• **What to work on**
Copy out exactly the lines from the start of the data to the line containing "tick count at". Include both.

• **Dataset content**
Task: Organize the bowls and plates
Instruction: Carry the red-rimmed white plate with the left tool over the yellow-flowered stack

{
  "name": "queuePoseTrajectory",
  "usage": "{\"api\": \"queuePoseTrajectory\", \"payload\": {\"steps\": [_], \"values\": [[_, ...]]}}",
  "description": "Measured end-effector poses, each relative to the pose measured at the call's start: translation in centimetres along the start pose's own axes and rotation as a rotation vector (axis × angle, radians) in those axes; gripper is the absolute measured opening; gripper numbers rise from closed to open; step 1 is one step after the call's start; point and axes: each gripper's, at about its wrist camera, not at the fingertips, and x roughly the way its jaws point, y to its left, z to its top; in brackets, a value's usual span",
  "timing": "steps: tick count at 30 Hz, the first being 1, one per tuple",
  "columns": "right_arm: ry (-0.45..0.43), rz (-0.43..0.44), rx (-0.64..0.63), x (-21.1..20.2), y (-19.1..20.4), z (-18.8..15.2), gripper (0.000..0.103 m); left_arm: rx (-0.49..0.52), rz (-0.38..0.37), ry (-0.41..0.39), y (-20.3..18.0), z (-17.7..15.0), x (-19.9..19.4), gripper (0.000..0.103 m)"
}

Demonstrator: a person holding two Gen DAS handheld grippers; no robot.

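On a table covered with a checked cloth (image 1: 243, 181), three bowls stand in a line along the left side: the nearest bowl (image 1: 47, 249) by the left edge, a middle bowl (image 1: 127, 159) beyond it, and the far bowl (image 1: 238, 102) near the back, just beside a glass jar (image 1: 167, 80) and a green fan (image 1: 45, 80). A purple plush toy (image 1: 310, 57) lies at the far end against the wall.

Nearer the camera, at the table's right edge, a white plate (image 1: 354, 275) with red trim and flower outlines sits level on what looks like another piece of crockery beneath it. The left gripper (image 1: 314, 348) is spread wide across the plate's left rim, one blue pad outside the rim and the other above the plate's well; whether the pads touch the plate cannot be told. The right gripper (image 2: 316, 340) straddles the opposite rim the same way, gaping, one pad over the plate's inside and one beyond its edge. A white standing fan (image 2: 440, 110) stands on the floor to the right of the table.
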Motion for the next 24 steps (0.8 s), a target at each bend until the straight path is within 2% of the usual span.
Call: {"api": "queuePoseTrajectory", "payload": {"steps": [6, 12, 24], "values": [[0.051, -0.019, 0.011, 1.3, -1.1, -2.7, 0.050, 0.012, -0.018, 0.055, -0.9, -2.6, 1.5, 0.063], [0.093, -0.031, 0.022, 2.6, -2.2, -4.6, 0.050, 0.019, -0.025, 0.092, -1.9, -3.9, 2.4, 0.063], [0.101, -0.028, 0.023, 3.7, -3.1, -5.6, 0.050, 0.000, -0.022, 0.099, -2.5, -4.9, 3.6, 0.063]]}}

• **Completed exercise**
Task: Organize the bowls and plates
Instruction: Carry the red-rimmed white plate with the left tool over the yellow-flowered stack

{
  "name": "queuePoseTrajectory",
  "usage": "{\"api\": \"queuePoseTrajectory\", \"payload\": {\"steps\": [_], \"values\": [[_, ...]]}}",
  "description": "Measured end-effector poses, each relative to the pose measured at the call's start: translation in centimetres along the start pose's own axes and rotation as a rotation vector (axis × angle, radians) in those axes; gripper is the absolute measured opening; gripper numbers rise from closed to open; step 1 is one step after the call's start; point and axes: each gripper's, at about its wrist camera, not at the fingertips, and x roughly the way its jaws point, y to its left, z to its top; in brackets, a value's usual span",
  "timing": "steps: tick count at 30 Hz, the first being 1, one per tuple",

The response above is complete.